Для меня знакомые люди делятся на две категории — они либо есть в моей жизни, либо их нет. Не в том смысле, что они из нее исключены, нет, просто эти замечательные люди в ней не участвуют. Я о них не думаю, как у них дела я не знаю.

Баевский есть в моей жизни. Есть до сих пор, и будет всегда. Я не восторженная институтка, и это не высокие слова. Еще раз повторюсь: слишком редко, к сожалению, происходят подобные встречи, чтобы забывать о них.

Я очень завидую тем, кто имел счастье знать Вадима Соломоновича во времена его физического благополучия. Даже в последние месяцы жизни после инсультов и инфарктов его трудоспособность была невероятной. Даже не могу представить его темпа жизни пару десятков лет назад. Без сомнения, есть очень близкие Баевскому люди, которые могли бы рассказать о нем гораздо больше, тоньше и подробнее. Надеюсь, что это будет сделано. О тех, кто не оставлял его до последних минут, профессор всегда говорил с теплом и нежностью.

Думаю, было бы неправильно вспоминать сейчас какие-то эпизоды, еще раз доказывающие несравнимый и живой интеллект Баевского. Это не требует доказательств. Аксиома — признано всеми без сомнений.

Конечно, сам Вадим Соломонович прекрасно понимал свое место в науке. Да и в жизни вообще. Мог совершенно спокойно сказать, что в такой-то период жизни он знал литературу о теории стиха лучше всех в мире. Не знаю, как на вас, а на меня это производит впечатление. В мире семь миллиардов человек, и есть один, кто знает что-то лучше всех. Вершина.

Как-то разговор зашел об иностранных языках. «Да, знать иностранные языки — это хорошо, — сказал Баевский. — У меня, к сожалению, только немецкий, английский и французский». Несомненно, Вадим Соломонович немного кокетничал. И понимал это. И прекрасно понимал, что его собеседник это понимает. Его лукавый взгляд открывал еще одну тайную подложку разговоров. Находиться на одной волне, на сопоставимой скорости мысли, понимать собеседника по незаконченной фразе, по улыбке — это наслаждение.

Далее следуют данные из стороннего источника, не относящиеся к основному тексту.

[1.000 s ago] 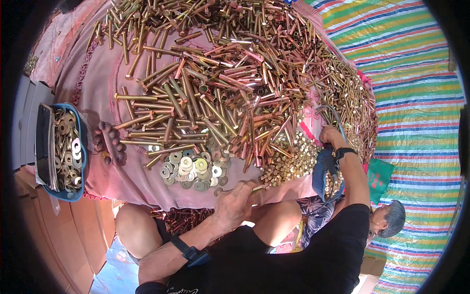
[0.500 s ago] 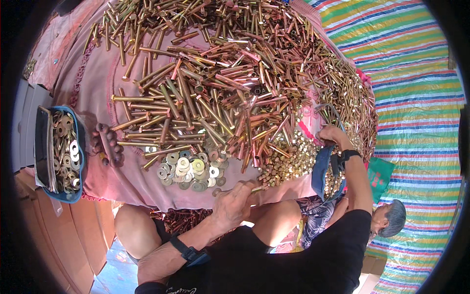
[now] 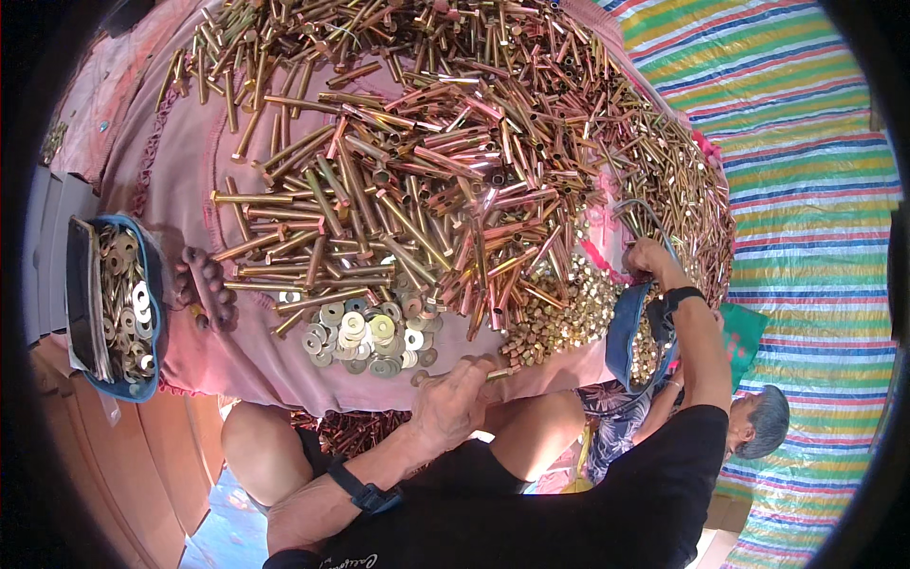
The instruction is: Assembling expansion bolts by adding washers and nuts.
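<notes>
My left hand (image 3: 453,400) is closed at the near edge of the pink cloth. The gold end of a bolt (image 3: 499,374) sticks out from its fingers. Beside it lies a heap of washers (image 3: 365,334), flat and silvery, and to its right a pile of small gold nuts (image 3: 550,318). Farther right, my right hand (image 3: 650,257) is closed above a blue container (image 3: 624,327) that has more gold nuts inside. What its fingers hold is hidden. A grey curved handle (image 3: 654,220) rises just beyond that hand.
Long brassy bolts (image 3: 351,190) and tubes cover most of the pink cloth (image 3: 171,237). At left stand a blue-rimmed container (image 3: 156,351) of washers and a dark knobbly object (image 3: 204,289). Another person (image 3: 763,422) sits at right, near a striped sheet (image 3: 796,247).
My right hand and the blue container beneath it have shifted slightly to the right. My left hand stays nearly in place, still closed on the bolt.
</notes>
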The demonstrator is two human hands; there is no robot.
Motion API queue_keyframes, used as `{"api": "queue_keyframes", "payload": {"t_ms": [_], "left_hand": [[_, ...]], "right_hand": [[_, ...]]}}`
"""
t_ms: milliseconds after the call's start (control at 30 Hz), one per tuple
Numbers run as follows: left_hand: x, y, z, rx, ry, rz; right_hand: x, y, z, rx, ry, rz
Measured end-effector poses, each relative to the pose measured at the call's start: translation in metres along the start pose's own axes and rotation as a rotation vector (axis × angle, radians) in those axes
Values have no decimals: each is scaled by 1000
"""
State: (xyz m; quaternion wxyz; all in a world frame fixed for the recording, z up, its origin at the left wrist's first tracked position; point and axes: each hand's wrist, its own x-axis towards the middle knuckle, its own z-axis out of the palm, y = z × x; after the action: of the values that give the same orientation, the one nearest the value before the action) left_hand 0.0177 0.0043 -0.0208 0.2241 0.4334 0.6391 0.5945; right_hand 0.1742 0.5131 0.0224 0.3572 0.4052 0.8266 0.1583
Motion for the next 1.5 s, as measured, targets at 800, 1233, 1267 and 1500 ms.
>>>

Учиться у Баевского можно было, просто слушая его. О чем бы он ни говорил. А знал он все. Почти все. За исключением каких-то современных «желтых» историй. Его легкий, в проброс, вопрос — а что вы думаете о работах Фрэнсиса Гальтона? — подразумевал, что ты не только, конечно, хорошо знаком с работами Гальтона, но у тебя даже есть о них свое мнение. Все эти бесконечные списки книг, статей, фамилий, упоминаемых Баевским, просто не имели права оставаться неизученными. Хотя к ним наш разговор чаще всего не возвращался никогда. Просто было интересно, что могло заинтересовать Вадима Соломоновича в том или ином случае.

Он был честен и прямолинеен. Этому тоже стоило поучиться. При необходимости мог жестко сказать «нет» или «это туфта».

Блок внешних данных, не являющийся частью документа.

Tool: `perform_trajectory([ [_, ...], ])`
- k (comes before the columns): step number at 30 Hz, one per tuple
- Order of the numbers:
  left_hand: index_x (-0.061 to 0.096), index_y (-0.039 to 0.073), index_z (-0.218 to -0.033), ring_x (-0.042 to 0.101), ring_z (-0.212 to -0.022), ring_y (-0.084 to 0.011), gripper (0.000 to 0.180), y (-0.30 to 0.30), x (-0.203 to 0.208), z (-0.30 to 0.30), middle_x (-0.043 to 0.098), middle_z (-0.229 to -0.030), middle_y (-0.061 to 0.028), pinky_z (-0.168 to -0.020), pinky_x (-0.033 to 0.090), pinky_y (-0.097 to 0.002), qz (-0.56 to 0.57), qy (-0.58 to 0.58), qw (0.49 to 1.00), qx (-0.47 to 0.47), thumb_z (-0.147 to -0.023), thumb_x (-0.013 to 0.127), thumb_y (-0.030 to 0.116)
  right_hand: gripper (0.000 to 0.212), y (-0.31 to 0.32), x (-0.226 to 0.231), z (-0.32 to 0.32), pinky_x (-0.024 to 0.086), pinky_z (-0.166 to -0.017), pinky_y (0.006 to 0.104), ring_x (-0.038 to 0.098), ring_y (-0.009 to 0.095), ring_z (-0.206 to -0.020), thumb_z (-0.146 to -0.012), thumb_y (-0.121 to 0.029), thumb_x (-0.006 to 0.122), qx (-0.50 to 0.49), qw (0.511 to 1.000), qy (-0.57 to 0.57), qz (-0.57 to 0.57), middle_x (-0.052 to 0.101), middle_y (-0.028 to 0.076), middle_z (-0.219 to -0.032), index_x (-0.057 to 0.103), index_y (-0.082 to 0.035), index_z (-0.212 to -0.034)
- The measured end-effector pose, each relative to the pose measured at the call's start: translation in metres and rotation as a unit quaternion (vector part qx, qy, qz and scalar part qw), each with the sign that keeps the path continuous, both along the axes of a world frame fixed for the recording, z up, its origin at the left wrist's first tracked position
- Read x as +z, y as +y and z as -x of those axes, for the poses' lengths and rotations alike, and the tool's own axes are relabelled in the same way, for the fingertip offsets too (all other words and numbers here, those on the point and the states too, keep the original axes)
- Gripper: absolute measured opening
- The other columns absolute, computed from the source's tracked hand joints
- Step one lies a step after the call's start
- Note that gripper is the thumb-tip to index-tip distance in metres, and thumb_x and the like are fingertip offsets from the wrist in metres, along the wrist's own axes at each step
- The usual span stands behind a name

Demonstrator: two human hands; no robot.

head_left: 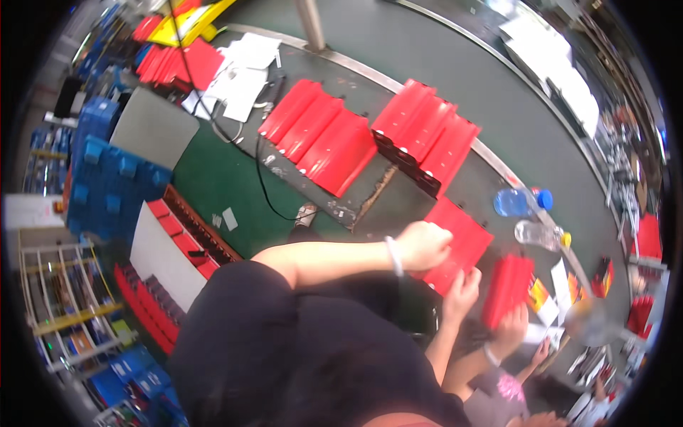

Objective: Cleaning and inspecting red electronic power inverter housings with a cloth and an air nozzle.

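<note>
A glossy red ridged piece (459, 238) lies in front of me near the bench edge. My left hand (423, 247), with a white band at the wrist, is curled closed over its near left part. Whatever is inside those fingers is hidden. At the piece's near right edge, my right hand (461, 290) grips it between thumb and fingers. Beyond it stands a block of red ridged pieces (427, 132) with dark ends, and to its left lies a similar red group (320, 135).
At right, a co-worker's hand (509, 329) holds another red piece (509, 288). Two plastic bottles, one blue-capped (514, 202) and one yellow-capped (538, 235), lie beyond. White papers (249, 67) and a black cable (262, 178) are at left. A box of red parts (167, 245) stands lower left.
</note>
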State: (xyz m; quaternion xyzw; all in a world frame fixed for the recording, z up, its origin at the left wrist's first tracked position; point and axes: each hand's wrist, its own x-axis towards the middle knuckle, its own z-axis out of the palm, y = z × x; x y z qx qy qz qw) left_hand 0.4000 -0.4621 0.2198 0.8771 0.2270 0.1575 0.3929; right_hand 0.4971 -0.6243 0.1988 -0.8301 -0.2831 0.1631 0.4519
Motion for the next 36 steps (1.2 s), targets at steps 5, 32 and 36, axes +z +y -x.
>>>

Я учусь у Баевского до сих пор. Читаю его совсем уж специфические работы из разряда той самой чистой науки. И очень часто лезу в словари за новыми для меня терминами и понятиями. Надеюсь, это будет продолжаться еще некоторое время.

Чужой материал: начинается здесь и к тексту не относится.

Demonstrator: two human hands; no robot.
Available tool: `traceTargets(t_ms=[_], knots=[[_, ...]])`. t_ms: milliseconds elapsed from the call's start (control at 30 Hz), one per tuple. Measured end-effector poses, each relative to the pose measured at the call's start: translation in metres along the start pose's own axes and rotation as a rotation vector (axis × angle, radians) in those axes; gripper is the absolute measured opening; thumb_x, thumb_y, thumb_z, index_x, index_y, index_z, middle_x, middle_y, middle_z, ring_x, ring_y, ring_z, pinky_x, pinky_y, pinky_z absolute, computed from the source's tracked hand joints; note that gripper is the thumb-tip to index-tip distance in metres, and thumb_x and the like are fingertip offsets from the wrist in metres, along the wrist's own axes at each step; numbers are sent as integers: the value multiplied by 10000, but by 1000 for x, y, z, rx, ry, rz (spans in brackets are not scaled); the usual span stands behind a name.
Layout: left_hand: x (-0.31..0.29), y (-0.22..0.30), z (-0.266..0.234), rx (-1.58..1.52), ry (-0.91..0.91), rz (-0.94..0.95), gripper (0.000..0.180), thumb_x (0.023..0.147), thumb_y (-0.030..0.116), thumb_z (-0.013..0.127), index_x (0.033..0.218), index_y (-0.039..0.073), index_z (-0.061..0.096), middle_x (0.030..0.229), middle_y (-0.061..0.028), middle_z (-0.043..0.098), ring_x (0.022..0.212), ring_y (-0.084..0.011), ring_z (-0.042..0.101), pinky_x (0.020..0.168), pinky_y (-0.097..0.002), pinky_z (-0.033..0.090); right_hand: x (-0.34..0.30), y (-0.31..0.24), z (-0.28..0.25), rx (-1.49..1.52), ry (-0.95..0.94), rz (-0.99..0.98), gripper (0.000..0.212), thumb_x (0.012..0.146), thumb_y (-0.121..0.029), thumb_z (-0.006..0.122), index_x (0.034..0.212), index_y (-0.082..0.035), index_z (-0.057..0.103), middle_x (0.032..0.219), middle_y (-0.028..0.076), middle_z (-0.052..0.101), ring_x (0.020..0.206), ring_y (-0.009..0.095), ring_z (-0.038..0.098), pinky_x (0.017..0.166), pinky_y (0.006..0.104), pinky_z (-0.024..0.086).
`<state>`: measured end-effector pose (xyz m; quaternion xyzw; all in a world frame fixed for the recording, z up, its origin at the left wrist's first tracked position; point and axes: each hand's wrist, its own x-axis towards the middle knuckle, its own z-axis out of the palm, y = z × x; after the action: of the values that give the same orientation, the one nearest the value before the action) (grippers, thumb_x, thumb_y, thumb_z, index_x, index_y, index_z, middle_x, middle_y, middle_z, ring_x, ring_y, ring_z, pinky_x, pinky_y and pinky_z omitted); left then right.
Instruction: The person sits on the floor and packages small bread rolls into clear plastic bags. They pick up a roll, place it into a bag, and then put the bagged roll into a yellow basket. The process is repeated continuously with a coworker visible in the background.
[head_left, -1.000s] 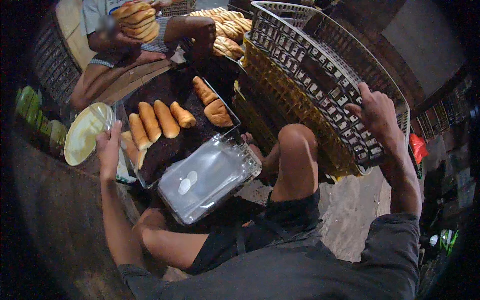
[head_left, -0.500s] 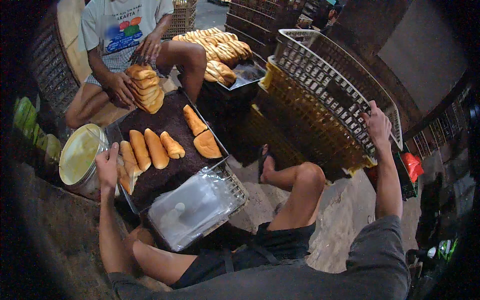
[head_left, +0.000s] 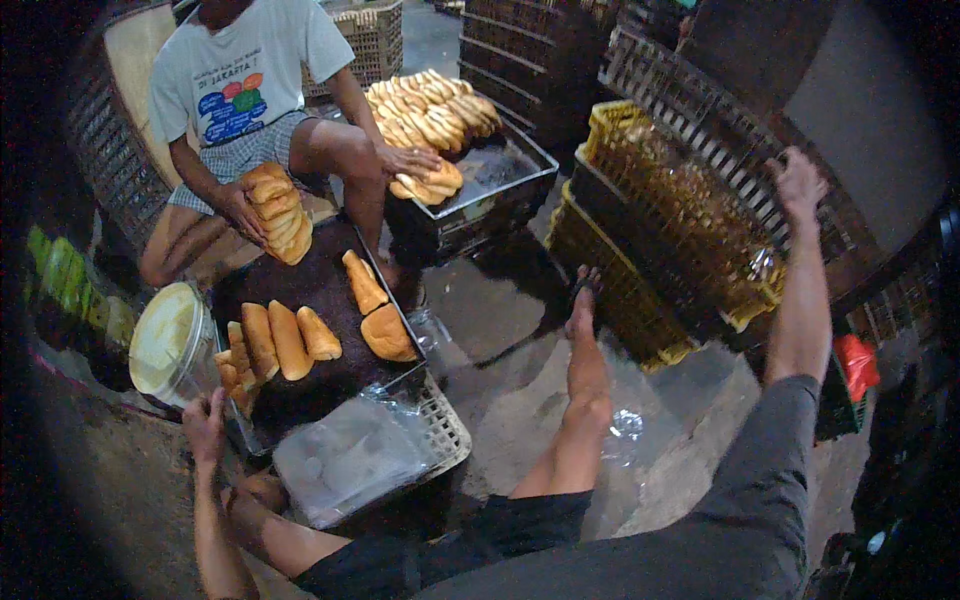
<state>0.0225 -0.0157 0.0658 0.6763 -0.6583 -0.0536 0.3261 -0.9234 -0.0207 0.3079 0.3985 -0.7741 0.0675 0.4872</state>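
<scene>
My right hand [head_left: 800, 185] reaches out to the far right, its fingers curled at the edge of a pale plastic crate [head_left: 690, 100] that tilts up behind a yellow crate [head_left: 655, 240]. Bagged goods [head_left: 690, 185] show inside the yellow crate; I cannot make out their kind. My left hand [head_left: 205, 425] is closed beside a tub of pale cream [head_left: 165, 335] and the near left corner of a dark-lined tray [head_left: 310, 275]. What it holds is unclear. Several long bread rolls [head_left: 290, 342] lie in the tray, and a cut roll [head_left: 385, 333] rests opened along its right side.
Across the tray a person [head_left: 240, 100] holds a joined bread loaf [head_left: 278, 215] and touches bread on a metal tray [head_left: 500, 180]. Clear plastic bags [head_left: 350, 455] lie on a white crate [head_left: 450, 425] near my legs. Stacked brown crates [head_left: 510, 60] stand behind.
The pale crate has moved away and tilted, uncovering the yellow crate's contents. My leg has stretched forward. The other person's one hand has moved to the bread on the metal tray.
</scene>
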Motion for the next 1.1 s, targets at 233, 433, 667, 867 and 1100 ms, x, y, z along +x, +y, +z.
traceTargets(t_ms=[233, 433, 667, 867, 1100], knots=[[-6, -13, -57, 90, -14, -119, 395, 908, 319, 607, 700, -15, 579, 627, -18, 509, 575, -116, 431, 520, -305, 346, -109, -71, -161, 196, -217, -56, 477, 829, -509, 618, 1040, -87, 544, 977, 147, 639, 924, 355, 609, 748, 417, 462], [19, 1, -41, -213, 2, -152, 372, 921, 317, 595, 730, -2, 576, 666, 4, 514, 597, -96, 419, 531, -272, 341, -101, -62, -307, 96, -178, -31, 476, 853, -507, 600, 1005, -58, 558, 944, 167, 647, 899, 340, 625, 742, 416, 470], [4, 18, -14, -786, -141, -7, 276, 889, 225, 646, 732, 4, 590, 658, 17, 513, 640, -78, 437, 563, -249, 351, -81, 24, -317, 631, -455, -178, 454, 917, -389, 496, 1096, 17, 595, 993, 114, 647, 904, 199, 601, 798, 344, 465], [-30, 76, -41, -315, -97, 109, 307, 845, 184, 689, 643, 25, 519, 614, 7, 483, 596, -62, 418, 538, -245, 339, -232, -65, -200, 506, -698, 96, 616, 866, -593, 510, 935, -6, 687, 765, 205, 651, 772, 329, 639, 725, 412, 479], [-41, 97, -8, -524, -31, 24, 296, 815, 187, 731, 671, -1, 555, 602, -3, 534, 556, -83, 443, 500, -287, 368, -431, -222, -194, 591, -998, -169, 548, 744, -564, 655, 775, -17, 636, 826, 202, 651, 778, 377, 634, 677, 475, 497]])
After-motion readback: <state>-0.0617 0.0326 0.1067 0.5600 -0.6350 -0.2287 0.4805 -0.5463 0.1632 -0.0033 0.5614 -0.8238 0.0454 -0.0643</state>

P. S. Может быть, не место в этом текcте. Но скажу. Не только у меня, но и у многих, присутствовавших на прощальной панихиде, остался неприятный осадок от того, что проводить Баевского не пришел никто из высшего руководства области и города. Так нельзя. Его родным смоленским университетом все было организовано на должном уровне, достойно и по форме и по содержанию. Но речь о другом. Точнее о других. Да, был начальник департамента культуры, было видно, что лично переживал и говорил честные правильные неформальные слова. Но уровень Баевского — другой. Если этого кто-то не понимает — жаль этих людей.